Son Chang Gue, Bilke Sven, Davis Sean, Greer Braden T, Wei Jun S, Whiteford Craig C, Chen Qing-Rong, Cenacchi Nicola, Khan Javed
Advanced Technology Center, Oncogenomics Section, Pediatric Oncology Branch, National Cancer Institute, National Institutes of Health, Gaithersburg, Maryland 20877, USA.
Genome Res. 2005 Mar;15(3):443-50. doi: 10.1101/gr.3124505.
Genome-wide expression profiling of normal tissue may facilitate our understanding of the etiology of diseased organs and augment the development of new targeted therapeutics. Here, we have developed a high-density gene expression database of 18,927 unique genes for 158 normal human samples from 19 different organs of 30 different individuals using DNA microarrays. We report four main findings. First, despite very diverse sample parameters (e.g., age, ethnicity, sex, and postmortem interval), the expression profiles belonging to the same organs cluster together, demonstrating internal stability of the database. Second, the gene expression profiles reflect major organ-specific functions on the molecular level, indicating consistency of our database with known biology. Third, we demonstrate that any small (i.e., n approximately 100), randomly selected subset of genes can approximately reproduce the hierarchical clustering of the full data set, suggesting that the observed differential expression of >90% of the probed genes is of biological origin. Fourth, we demonstrate a potential application of this database to cancer research by identifying 19 tumor-specific genes in neuroblastoma. The selected genes are relatively underexpressed in all of the organs examined and belong to therapeutically relevant pathways, making them potential novel diagnostic markers and targets for therapy. We expect this database will be of utility for developing rationally designed molecularly targeted therapeutics in diseases such as cancer, as well as for exploring the functions of genes.

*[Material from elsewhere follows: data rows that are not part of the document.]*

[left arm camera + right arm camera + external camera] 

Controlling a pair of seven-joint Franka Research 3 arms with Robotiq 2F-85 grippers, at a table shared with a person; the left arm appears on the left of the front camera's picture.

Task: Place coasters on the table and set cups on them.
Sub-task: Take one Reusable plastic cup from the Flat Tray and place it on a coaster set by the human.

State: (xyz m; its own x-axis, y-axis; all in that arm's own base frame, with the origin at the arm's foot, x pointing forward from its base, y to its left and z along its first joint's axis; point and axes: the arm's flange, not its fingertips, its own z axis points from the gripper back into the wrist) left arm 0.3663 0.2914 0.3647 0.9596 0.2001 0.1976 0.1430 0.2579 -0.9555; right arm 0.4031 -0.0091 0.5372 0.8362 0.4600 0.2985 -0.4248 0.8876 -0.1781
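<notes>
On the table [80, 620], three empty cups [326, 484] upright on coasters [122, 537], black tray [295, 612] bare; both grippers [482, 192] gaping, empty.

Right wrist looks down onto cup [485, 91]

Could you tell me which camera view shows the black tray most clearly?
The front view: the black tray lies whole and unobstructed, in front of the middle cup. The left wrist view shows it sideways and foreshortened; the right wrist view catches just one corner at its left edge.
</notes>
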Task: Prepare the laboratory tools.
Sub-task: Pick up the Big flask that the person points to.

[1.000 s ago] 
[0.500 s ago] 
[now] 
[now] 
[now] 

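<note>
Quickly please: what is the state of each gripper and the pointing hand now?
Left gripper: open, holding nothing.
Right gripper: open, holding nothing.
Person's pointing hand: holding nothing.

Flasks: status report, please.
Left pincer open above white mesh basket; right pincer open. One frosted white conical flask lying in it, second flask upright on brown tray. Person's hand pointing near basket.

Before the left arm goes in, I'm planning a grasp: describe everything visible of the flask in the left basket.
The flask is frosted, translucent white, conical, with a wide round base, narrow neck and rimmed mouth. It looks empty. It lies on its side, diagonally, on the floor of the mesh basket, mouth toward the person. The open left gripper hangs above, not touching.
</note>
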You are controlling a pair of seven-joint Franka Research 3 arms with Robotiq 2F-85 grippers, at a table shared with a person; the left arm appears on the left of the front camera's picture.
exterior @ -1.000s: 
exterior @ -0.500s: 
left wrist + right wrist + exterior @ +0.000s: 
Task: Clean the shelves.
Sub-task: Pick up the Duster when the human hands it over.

正常组织的全基因组表达谱分析有助于我们理解患病器官的病因,并推动新型靶向治疗药物的研发。在此,我们利用DNA微阵列技术,为来自30个不同个体19种不同器官的158份正常人体样本,建立了一个包含18,927个独特基因的高密度基因表达数据库。我们报告了四项主要发现。第一,尽管样本参数差异很大(如年龄、种族、性别和死后间隔时间),但来自同一器官的表达谱聚集在一起,表明该数据库具有内在稳定性。第二,基因表达谱在分子水平上反映了主要器官的特定功能,表明我们的数据库与已知生物学知识具有一致性。第三,我们证明,任何一个小的(即n约为100)、随机选择的基因子集都能大致重现完整数据集的层次聚类,这表明所观察到的90%以上被检测基因的差异表达具有生物学根源。第四,我们通过鉴定神经母细胞瘤中的19个肿瘤特异性基因,展示了该数据库在癌症研究中的潜在应用。所选基因在所有检测器官中表达相对较低,且属于与治疗相关的途径,使其成为潜在的新型诊断标志物和治疗靶点。我们期望这个数据库将有助于开发针对癌症等疾病的合理设计的分子靶向治疗药物,以及探索基因的功能。